Ближе к вечеру в харчевню потянулись и воины городской стражи. Добрый кусок конины, приправленный пряными травами, вызывал жажду, и стражники, несмотря на запрет, утоляли ее отнюдь не родниковой водой, привозимой в Неаполис из балки за стенами города, где били ключи. Но долго они в харчевне не задерживались – быстро осушив чашу-другую, спешили в свои казармы на вечерний смотр перед выходом в дозор.
Когда жаркое солнце подернулось вечерней дымкой, и длинные тени улеглись на уставшие от дневной суеты улицы и переулки, в харчевню стали заходить и люди степенные, немногословные, с деньгами: камнерезы, кузнецы, гончары, кожемяки, ювелиры. Эти располагались обстоятельно, надолго, заказывали по эллинскому обычаю разбавленное холодной водой вино – немного, но хорошего качества. Еда, предлагаемая Мастарионом, была немудрена, но сытна: кровяная похлебка с луком и зажаренный бараний рубец, набитый смесью пшена, свиного сала и мелко насеченных куриных потрохов. Кроме скифов, среди ремесленников были и эллины, заброшенные капризной судьбой на эту окраину Ойкумены[211]нередко помимо их желания, а также фракийцы, иллирийцы, колхи[212], меоты[213]… – да мало ли славных мастеров из далеких стран услаждали взоры скифиской знати красивой посудой, украшениями бесценными, доспехами чеканными, мечами харалужными. Знали богатые скифы толк в красивых и прочных вещах и платили, не скупясь.

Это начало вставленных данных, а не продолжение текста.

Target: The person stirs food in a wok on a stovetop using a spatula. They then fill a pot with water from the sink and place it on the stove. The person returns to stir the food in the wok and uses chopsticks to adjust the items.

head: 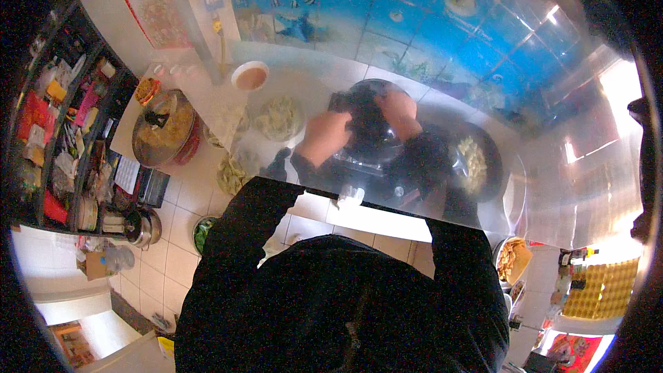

– Провалиться мне в Тартар, любезнейший Мастарион, но это вино – дрянь, помои! – вскричал Эрот, отведав новую порцию хмельного напитка, принесенного служанкой-меоткой.
– Как ты посмела, негодная, моему другу…ик!… лучшему другу подать такое вино?! – попытался изобразить гнев Мастарион; несмотря на свой внушительный рост и вес, в застолье он оказался послабее рапсода.
– Господин, но ты мне сам сказал, чтобы я принесла это, вместо родосского, – с негодованием воззрилась на него меотка.
– Врешь, ай, врешь! – поспешил перебить ее Мастарион. – Убери этой пойло и выплесни на улицу. Нет, постой! На улицу не нужно. Замени родосским. Нет, давай лучше косское. Оно покрепче… – вцепившись в рукав Эрота, он забормотал, заискивающе заглядывая ему в глаза: – Вре-ет, паршивка… Чтобы я тебе, своему… Никогда! Веришь?
Презрительно фыркнув, служанка вышла.
– Скажи, Мастарион, за что тебя изгнали из Ольвии?
– Как другу… только между нами. Цс-с! – приложил палец к губам хозяин харчевни. – Ни-ни… Никому.
– Клянусь палицей Геракла, буду нем, как рыба.
– О! Хорошая клятва! Богам олимпийским не верю. Нет!
– Не богохульствуй, Мастарион, – улыбнулся рап-сод. – А то Харон – старикашка злопамятный…
– Враки! Все вранье, мой Эрот! – беспечно махнул рукой Мастарион. – Единый бог, пред кем преклоняюсь – лучезарный Гелиос[214].
– Теперь мне понятно… – посерьезнел рапсод. – Но не стоит кричать об этом на всех углах.